> _THE DATA_:
****************

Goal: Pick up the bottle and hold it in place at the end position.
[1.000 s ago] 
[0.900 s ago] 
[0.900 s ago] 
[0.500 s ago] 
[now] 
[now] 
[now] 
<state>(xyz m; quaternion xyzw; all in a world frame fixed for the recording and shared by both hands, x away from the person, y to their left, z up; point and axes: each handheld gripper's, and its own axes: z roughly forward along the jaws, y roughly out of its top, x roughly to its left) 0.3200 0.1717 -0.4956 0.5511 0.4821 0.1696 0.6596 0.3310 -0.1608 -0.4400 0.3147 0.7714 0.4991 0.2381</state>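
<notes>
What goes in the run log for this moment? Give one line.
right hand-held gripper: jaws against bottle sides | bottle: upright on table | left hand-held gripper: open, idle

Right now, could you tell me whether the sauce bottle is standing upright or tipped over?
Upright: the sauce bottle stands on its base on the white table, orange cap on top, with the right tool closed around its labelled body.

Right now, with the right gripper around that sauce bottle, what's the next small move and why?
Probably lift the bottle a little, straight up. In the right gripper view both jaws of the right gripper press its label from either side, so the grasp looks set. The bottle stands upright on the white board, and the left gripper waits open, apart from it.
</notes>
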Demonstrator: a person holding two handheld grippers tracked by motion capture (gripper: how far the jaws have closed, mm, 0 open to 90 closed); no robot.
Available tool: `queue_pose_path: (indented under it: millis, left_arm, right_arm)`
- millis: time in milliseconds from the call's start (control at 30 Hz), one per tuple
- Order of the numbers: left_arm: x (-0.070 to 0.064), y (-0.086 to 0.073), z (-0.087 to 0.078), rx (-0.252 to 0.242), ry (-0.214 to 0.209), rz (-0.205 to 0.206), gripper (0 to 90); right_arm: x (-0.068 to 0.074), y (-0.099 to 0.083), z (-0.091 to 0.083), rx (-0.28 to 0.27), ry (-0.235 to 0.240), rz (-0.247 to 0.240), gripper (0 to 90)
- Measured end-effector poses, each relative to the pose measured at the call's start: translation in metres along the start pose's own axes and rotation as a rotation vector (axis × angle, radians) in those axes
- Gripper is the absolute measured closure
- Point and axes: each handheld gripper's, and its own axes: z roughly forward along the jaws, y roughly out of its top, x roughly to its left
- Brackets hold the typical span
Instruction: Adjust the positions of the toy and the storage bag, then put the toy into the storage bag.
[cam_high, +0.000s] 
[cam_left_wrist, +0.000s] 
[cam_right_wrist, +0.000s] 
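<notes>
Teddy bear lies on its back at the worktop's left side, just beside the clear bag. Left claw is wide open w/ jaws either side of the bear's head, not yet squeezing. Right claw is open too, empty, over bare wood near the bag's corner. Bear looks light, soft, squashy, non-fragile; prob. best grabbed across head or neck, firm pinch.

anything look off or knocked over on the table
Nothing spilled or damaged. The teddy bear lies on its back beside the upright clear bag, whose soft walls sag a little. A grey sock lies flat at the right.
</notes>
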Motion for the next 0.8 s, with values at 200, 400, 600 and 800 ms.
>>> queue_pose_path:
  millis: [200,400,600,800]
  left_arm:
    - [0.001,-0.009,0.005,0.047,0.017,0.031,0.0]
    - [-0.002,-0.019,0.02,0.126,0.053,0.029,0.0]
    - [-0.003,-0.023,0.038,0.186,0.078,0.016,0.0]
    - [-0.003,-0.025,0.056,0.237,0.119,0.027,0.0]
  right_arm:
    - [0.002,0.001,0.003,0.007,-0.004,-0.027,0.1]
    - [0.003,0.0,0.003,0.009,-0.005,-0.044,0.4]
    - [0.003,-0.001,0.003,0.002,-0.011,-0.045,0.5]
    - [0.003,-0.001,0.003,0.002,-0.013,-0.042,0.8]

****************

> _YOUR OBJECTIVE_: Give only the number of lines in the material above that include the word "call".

> _TASK ANSWER_: 2